Samstag, 29. April 2017

Tolle Kinder

sind unsere manchmal. Sie sagen höflich "Bitte" und "Danke", sie fragen freundlich nach, wenn sie etwas wissen wollen. Sie essen Obst und Gemüse, so dass uns unbekannte Personen sich wundern, wie wir ihnen das antrainiert haben (haben wir nicht, sie mögen Obst und Gemüse). Sie sagen "Guten Tag", schließen Türen hinter sich und verhalten sich so, dass man selbst Gänsehaut hat und seufzt, weil es schöner ist, als man sich das Kinder-Erziehen je vorgestellt hat.

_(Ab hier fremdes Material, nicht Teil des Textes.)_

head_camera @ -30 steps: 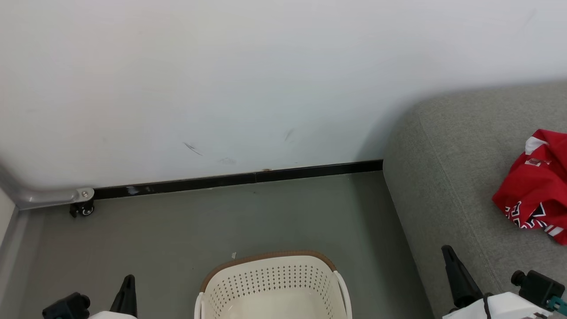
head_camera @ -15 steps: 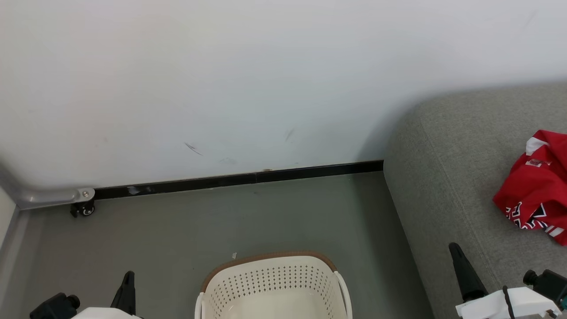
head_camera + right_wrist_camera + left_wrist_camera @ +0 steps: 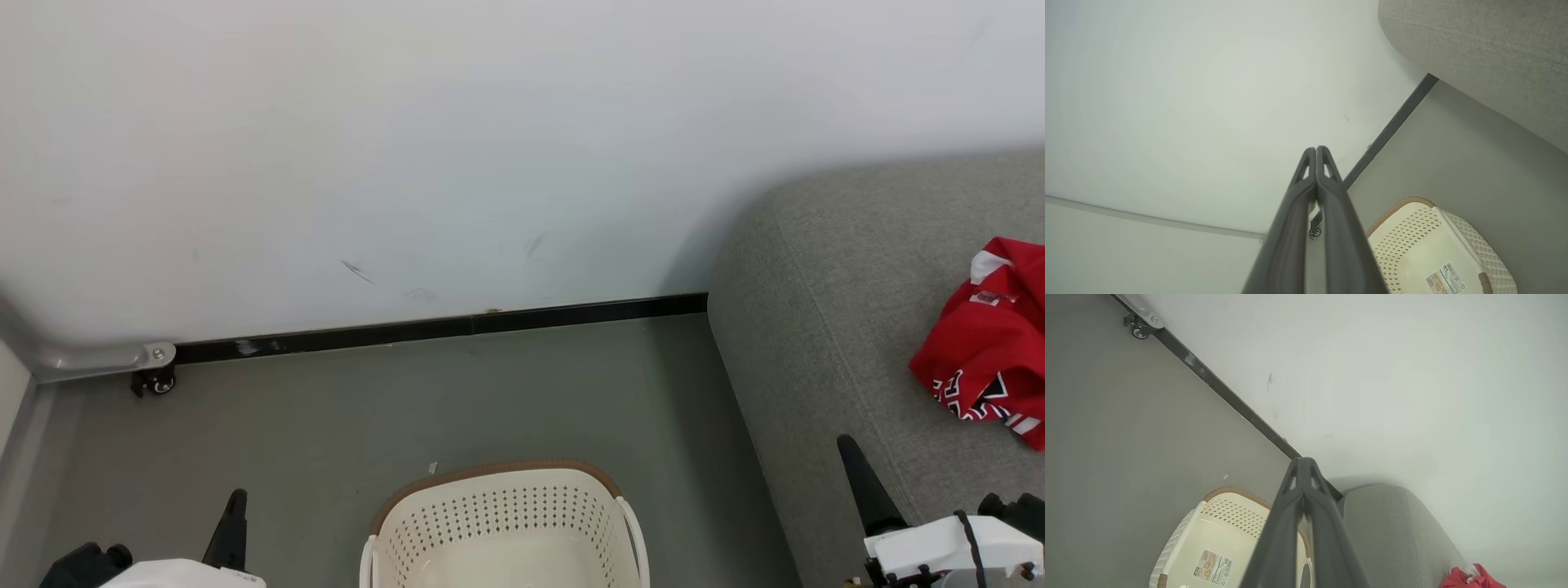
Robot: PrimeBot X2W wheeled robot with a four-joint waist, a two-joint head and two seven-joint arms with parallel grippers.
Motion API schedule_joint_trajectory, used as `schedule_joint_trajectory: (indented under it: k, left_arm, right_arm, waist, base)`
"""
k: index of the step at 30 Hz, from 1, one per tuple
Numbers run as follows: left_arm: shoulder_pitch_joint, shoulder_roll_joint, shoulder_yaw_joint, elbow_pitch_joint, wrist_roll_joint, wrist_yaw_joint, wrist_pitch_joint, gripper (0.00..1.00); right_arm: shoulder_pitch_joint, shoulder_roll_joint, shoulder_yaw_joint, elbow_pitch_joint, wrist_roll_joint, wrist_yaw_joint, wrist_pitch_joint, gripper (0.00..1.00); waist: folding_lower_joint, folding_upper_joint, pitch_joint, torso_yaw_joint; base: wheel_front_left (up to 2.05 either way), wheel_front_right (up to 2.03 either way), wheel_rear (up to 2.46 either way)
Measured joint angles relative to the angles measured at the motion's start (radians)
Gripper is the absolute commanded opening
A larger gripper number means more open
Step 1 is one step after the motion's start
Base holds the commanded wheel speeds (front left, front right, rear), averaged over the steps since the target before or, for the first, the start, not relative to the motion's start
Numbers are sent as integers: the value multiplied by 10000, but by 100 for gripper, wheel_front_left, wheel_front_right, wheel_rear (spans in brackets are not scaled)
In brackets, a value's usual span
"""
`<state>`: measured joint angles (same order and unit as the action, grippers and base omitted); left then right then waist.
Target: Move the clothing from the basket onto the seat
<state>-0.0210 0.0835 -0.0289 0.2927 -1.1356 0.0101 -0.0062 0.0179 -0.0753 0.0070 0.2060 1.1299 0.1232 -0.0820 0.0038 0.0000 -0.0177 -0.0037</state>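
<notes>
The red clothing [image 3: 992, 343] lies bunched on the grey sofa [image 3: 824, 327], just beyond the right hand [image 3: 1316, 152] and to its right. The basket [image 3: 498, 472] stands on the floor [image 3: 367, 416] between that hand and the left hand [image 3: 1303, 462]. Both hands have their fingers pressed together and hold nothing.

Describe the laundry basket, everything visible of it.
The basket is cream-white plastic, its walls pierced with rows of small holes, its top rim brown and woven-looking, with pale handles at its sides. It stands upright on the grey floor, apart from the sofa to its right, its near part cut off in the head view. The inside that shows is bare but for a printed label stuck to its bottom. Only the floor touches it.
</notes>
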Motion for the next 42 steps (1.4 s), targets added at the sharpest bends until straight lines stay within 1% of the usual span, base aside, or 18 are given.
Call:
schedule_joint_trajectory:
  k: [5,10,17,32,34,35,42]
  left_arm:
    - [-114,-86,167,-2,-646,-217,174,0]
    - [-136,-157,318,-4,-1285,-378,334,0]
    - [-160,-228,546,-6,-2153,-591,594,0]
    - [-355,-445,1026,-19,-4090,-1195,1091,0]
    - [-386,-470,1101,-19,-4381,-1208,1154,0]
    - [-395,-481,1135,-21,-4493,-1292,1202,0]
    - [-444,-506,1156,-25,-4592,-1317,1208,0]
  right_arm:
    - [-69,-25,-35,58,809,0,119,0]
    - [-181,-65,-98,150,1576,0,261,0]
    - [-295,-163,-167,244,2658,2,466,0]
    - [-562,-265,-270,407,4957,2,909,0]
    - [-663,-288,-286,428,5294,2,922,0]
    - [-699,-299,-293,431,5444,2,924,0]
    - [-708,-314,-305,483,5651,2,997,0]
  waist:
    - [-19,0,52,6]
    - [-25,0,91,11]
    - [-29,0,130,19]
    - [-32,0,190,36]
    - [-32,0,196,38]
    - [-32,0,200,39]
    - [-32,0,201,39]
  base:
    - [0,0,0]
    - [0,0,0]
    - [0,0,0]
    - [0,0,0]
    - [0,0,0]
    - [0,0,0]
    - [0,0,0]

Sie räumen ihren Teller nach dem Essen unaufgefordert in die Spülmaschine (andere Eltern fragen: "Wie macht ihr das?"), fragen, ob sie das Geschirr abwaschen dürfen (ok, das ist wirklich äußerst stelten) und bringen morgens einen Kaffee ans Bett (ehrlich wahr, der Große macht das schon mal, wenn man ihn lieb bittet). Und dann gibt es noch andere, wunderbare Dinge, die unsere Kinder schon mal tun.... der Große und der Professor fegen und wischen schon mal freiwillig das Erdgeschoss (ok, fegen ganz schnell und wischen mit kaltem Wasser... aber: der Wille zählt.. oder?). Ja und an guten Tagen  reinigt der Rabauke die Schul-Brotdosen und, ach, an diesen Tagen könne diese Kinder wunderbare Dinge tun.

Und heute, heute: da konnte man nichts davon merken. Nichts. Und mehr möchte ich dazu auch nicht schreiben. Morgen kann nur besser werden.